■ **DATA BELOW**
__________

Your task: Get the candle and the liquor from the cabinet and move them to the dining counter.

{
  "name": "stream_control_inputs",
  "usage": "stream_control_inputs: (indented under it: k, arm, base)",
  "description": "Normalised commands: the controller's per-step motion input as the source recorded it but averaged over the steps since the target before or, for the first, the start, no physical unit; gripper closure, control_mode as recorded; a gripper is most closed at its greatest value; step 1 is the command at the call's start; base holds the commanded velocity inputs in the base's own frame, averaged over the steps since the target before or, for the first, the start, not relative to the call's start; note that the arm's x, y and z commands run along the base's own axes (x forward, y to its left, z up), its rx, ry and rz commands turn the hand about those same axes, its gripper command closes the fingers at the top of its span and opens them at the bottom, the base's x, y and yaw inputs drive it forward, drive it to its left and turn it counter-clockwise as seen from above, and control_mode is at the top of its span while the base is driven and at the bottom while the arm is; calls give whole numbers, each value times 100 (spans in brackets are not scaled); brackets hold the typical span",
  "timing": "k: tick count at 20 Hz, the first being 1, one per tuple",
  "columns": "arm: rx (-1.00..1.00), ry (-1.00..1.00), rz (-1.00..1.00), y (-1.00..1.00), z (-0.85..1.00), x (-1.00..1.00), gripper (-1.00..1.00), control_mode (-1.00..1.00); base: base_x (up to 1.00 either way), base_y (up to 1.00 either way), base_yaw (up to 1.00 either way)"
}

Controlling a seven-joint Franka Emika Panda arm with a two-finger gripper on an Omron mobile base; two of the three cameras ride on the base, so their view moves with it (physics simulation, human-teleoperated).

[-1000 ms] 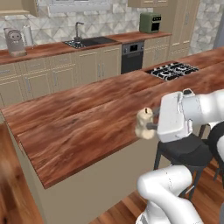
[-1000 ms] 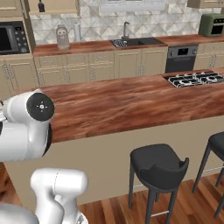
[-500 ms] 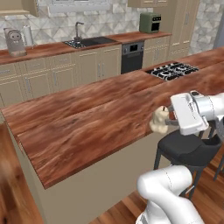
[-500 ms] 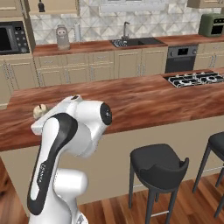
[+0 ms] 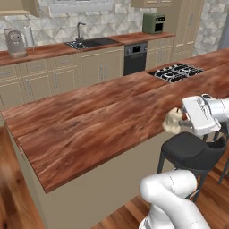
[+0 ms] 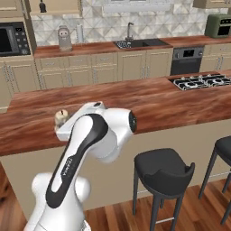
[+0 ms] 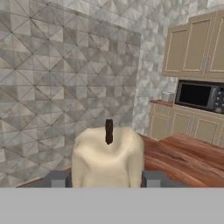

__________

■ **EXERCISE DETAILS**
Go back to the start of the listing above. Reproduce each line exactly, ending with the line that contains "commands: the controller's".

■ **SOLUTION**
Your task: Get the candle and the liquor from the cabinet and move them to the dining counter.

{
  "name": "stream_control_inputs",
  "usage": "stream_control_inputs: (indented under it: k, arm, base)",
  "description": "Normalised commands: the controller's per-step motion input as the source recorded it but averaged over the steps since the target before or, for the first, the start, no physical unit; gripper closure, control_mode as recorded; a gripper is most closed at its greatest value; step 1 is the command at the call's start; base holds the commanded velocity inputs in the base's own frame, averaged over the steps since the target before or, for the first, the start, not relative to the call's start; note that the arm's x, y and z commands run along the base's own axes (x forward, y to its left, z up), its rx, ry and rz commands turn the hand about those same axes, its gripper command closes the fingers at the top of its span and opens them at the bottom, the base's x, y and yaw inputs drive it forward, drive it to its left and turn it counter-clockwise as seen from above, and control_mode is at the top of its span while the base is driven and at the bottom while the arm is; calls give whole numbers, each value times 100 (spans in brackets are not scaled); brackets hold the typical span",

Work on the exercise is finished.